The issue had created a rift within the 10-member Association of South East Asian Nations (ASEAN) and threatened to divert attention from the group’s efforts at economic integration.
“We have agreed to create the human rights body,” Singapore’s Foreign Minister George Yeo told reporters after the first session of an ASEAN ministerial meeting in the Philippine capital. “At the ministers’ level we have a consensus. Myanmar had a positive attitude towards all of this.”
He said the ministers had yet to decide on terms of reference and other specifics, but would do so soon.
One diplomat privy to the discussions said Malaysia, Indonesia, Singapore, Thailand, the Philippines and Brunei -- the six older members of ASEAN -- persuaded Myanmar, Laos, Cambodia and Vietnam to accept the deal in principle.
Myanmar had opposed the idea, while the three Indochina nations had asked for more time, the diplomat said. But the differences were essentially swept under the carpet.
“There is no time-frame, there is no agreement on form and substance,” the diplomat said. “And everything has to be agreed to by the leaders.”
Setting up a human rights institution is an integral part of a landmark charter that ASEAN is trying to complete before a summit of the region’s presidents and prime ministers in November.
Yeo also said the leaders would decide on differences over whether ASEAN should abandon its time-honored way of resolving issues by consensus or put them to a vote. They would also take a decision on how to penalize members who violate the charter.
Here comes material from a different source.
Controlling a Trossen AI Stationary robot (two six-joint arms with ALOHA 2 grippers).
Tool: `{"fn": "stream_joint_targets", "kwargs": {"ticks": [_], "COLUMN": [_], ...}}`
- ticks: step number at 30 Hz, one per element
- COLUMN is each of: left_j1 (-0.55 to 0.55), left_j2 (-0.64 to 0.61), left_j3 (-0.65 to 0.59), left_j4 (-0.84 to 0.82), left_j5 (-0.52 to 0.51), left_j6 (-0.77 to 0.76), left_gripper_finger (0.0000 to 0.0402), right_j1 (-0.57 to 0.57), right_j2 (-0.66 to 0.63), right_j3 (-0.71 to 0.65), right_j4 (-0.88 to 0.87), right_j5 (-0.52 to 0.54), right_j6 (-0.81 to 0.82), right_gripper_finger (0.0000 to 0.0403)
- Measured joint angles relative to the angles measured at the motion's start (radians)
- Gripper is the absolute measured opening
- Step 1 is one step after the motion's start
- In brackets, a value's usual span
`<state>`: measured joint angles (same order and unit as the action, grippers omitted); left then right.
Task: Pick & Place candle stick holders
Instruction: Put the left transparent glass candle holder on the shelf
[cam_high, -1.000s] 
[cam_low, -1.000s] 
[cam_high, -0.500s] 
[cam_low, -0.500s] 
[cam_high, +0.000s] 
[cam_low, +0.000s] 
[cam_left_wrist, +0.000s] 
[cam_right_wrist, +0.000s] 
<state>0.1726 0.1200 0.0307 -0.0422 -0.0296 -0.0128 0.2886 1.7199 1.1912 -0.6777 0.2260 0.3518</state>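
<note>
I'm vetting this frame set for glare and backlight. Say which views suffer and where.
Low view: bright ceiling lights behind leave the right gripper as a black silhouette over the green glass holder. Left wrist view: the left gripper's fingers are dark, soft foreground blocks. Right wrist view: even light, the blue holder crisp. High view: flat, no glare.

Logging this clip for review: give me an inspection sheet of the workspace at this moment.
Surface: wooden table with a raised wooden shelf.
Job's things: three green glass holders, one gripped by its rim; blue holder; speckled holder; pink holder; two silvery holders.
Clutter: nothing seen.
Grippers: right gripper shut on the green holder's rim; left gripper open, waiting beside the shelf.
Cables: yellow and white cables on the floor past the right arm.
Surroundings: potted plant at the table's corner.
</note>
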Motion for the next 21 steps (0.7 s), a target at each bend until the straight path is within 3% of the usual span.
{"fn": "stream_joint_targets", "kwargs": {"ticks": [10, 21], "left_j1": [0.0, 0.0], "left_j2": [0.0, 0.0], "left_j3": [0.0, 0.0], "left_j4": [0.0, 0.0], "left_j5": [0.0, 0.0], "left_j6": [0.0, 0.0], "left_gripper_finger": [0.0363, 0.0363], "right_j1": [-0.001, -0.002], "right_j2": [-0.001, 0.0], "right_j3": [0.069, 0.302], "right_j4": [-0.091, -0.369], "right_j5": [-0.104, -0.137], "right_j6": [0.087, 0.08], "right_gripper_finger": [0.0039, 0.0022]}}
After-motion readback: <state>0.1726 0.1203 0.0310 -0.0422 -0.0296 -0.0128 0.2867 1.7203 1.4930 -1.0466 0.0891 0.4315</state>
Earlier on Monday, Philippine President Gloria Macapagal Arroyo called for unity in the region and a focus on ASEAN’s goal of economic integration by 2015.
“An ASEAN community is going to be anchored first and foremost on economic integration, with a focus on social justice and raising the standard of living in the region,” she said while opening the ministerial meeting.
“It is about creating a dynamic force in Asia to maximize the benefit of globalization. Too much has been made of our diversity as a barrier. Our diversity is a strength and not a barrier to an East Asian union.”
Analysts however say the idea of an ASEAN human rights code will be difficult to achieve given the differing interpretations of the term within the group and stricter anti-terrorism laws across the region.
“The best that ASEAN can achieve in its landmark charter is a best-efforts pledge to work for adherence to human rights,” said columnist Ana Marie Pamintuan in the Philippine Star newspaper.
“The charter provision will have to be vaguely worded or several laws used to fight terrorism could be considered violations.”